1961 ANAYASASINDA [1]
DEVRİMCİ EĞİTİMİN KÖKLERİ
Prof.Dr. Bülent Nuri ESEN
 

                1961 Anayasası bir devrin ertesinde dünyaya gelmiştir. Yalnız, 1961 Anayasasını doğurmuş olan devrim bir “temel devrim” değildir. “Temel devrimi koruyucu devrim”dir. Onun için, 1961 Anayasasında Devrimci Eğitimin Kökleri dendi mi Türk Temel Devrimine göre eğitimin kökleri düşünülmelidir. Bir de şunu unutmamak gerekir; bazı değişmez prensipler, Anayasanın yazısı içinden bulunup çıkarılacaktır. Anayasanın eğitimle ilgili hükümleri ile hangi ülkülere ulaşılmak istenmiş olduğu belirtilmelidir. Bir yandan bunların belirtilip ortaya konması; öte yandan “Türk Temel Devriminin Eğitim İlkeleri”nin araştırılması konumuza verilecek karşılıklar olacaktır.

Devlet ve Eğitim

                Modern devlette eğitimi en ön safta tutmayan anayasa düzeni düşünülemez. Eğitim, devleti anayasa düzenine uygun olarak gerçekleştirmeye elverecek tek yoldur. Türkiye’de 1961 anayasasına göre (Başlangıç kısmı, fıkra: 5) amaç: a) Sosyal refah ve, b) demokratik Hukuk Devleti’ni gerçekleştirmek.

                Eğitim, bu çift amacı gerçekleştirmek için “insan”ı ele alır. Eğitimin unsuru insandır, Türk insanıdır. Yetiştirilecek olan odur.

                Ferde, insanlığı öğretilecektir. “Türkiye Cumhuriyeti, insan haklarına… dayanan… bir Hukuk Devletidir.”

                Demek ki, 1961 anayasasının düşündüğü devletin canlı unsuruna, vatandaşına verilecek eğitimin ilk niteliği “insan haklarını öğretici” olmasıdır.

                İnsan Hakları Eğitimi olmadan eğitimden söz açılamaz. Bunu anaokulundan başlayarak bütün öğretim basamaklarında, ne türden olursa olsun, öğretim yapılan her kurumda yapmak zorundayız. Anayasanın emri budur. Çünkü, devlet buna dayanır. “Demokratik Hukuk Devleti” diye nitelendirilen Türkiye Cumhuriyeti “İnsan Hak ve Hürriyetleri”ni gerçekleştirecek olan toplumsal-siyasal-sosyal araçtır.

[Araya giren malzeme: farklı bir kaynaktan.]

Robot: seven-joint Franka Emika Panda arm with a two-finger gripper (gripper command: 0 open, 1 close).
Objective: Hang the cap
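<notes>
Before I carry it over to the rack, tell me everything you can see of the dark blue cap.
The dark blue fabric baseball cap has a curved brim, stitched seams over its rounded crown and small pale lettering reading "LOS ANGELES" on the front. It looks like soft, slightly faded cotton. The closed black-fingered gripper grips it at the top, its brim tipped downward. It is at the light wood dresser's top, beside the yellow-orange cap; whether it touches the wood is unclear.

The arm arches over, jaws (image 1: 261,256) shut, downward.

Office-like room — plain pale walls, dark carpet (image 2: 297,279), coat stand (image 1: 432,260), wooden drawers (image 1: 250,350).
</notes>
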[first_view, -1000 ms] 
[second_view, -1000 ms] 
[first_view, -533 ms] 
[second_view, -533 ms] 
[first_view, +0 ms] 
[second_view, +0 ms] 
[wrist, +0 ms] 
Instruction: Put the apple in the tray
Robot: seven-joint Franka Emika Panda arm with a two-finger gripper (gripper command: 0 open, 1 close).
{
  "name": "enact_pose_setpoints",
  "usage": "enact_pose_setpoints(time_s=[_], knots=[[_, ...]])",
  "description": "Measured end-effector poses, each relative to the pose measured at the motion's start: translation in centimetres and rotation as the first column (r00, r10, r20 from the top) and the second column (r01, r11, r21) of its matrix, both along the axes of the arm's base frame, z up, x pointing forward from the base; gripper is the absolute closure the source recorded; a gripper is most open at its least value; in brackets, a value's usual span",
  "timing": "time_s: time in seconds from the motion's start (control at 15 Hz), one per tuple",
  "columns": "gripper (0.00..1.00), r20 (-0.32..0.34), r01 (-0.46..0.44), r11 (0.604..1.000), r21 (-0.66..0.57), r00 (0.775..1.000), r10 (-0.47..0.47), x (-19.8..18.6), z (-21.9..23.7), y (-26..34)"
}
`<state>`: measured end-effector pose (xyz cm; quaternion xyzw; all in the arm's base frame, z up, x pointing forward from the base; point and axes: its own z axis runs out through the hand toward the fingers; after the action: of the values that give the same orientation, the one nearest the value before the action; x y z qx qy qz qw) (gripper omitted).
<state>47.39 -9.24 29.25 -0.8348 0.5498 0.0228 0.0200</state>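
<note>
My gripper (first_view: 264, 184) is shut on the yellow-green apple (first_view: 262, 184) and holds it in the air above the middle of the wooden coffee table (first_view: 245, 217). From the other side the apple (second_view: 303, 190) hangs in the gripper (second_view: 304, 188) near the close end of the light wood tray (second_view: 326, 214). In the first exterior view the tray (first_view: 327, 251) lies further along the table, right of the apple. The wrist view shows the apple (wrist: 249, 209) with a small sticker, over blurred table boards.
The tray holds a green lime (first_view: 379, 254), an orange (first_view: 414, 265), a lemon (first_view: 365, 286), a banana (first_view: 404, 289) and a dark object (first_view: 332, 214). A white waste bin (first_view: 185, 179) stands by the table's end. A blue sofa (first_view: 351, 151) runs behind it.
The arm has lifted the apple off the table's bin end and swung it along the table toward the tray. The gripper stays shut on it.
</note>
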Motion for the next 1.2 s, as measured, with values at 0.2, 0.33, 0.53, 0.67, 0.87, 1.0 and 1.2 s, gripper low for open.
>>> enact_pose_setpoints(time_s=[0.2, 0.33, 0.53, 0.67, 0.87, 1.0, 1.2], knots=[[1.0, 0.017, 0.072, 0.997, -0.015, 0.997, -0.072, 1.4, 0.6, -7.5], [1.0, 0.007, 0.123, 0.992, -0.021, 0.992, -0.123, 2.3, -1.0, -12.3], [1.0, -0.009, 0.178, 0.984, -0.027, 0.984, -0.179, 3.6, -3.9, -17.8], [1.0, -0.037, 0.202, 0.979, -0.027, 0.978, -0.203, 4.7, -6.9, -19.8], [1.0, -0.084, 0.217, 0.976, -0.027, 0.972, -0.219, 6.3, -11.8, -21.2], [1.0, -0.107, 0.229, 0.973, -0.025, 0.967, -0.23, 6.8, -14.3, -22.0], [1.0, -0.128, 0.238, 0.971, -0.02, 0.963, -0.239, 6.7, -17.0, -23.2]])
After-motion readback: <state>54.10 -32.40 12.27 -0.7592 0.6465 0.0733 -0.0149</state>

                Türk insanının yaşayışı “insanlık haysiyeti”ne yaraşır olacaktır. (Anayasa, madde: 41/1 ve 45) Ferde, suç işlemiş olması halinde verilecek ceza bile “insan hasiyeti” ile bağdaşmayan bir ceza olmayacak. (madde: 14/4)

                İnsan hakları, ana hürriyetleri içinde taşır. Ne insan hakkı, ne de ana hürriyet eşitlik olmadan düşünülemez.

                Onun için, eğitimin ikinci niteliği “eşitlikçi” olmasıdır. Devlet içinde eğitimin, belirttiğimiz iki niteliği devrimci olmayan eğitimde de görülebilir. İsviçre Konfederasyonu, Danimarka Krallığı ya da Belçika aynı nitelikte eğitim uygularlar. Türkiye’nin farkı bu niteliklerin “devrimci” bir temel üstüne oturtulmuş olmasındandır.

Devrimci Eğitim

                Türk anayasal sistemi bir devrin ertesinde şekillendi, demiştik. Yeni şekli getiren devrimin eğitim yönünden göz önünde tuttuğu üç ilke vardır:

1.     Eğitim, “Çağdaş bilim ve eğitim esaslarına” uygun olacaktır. (madde: 21/4)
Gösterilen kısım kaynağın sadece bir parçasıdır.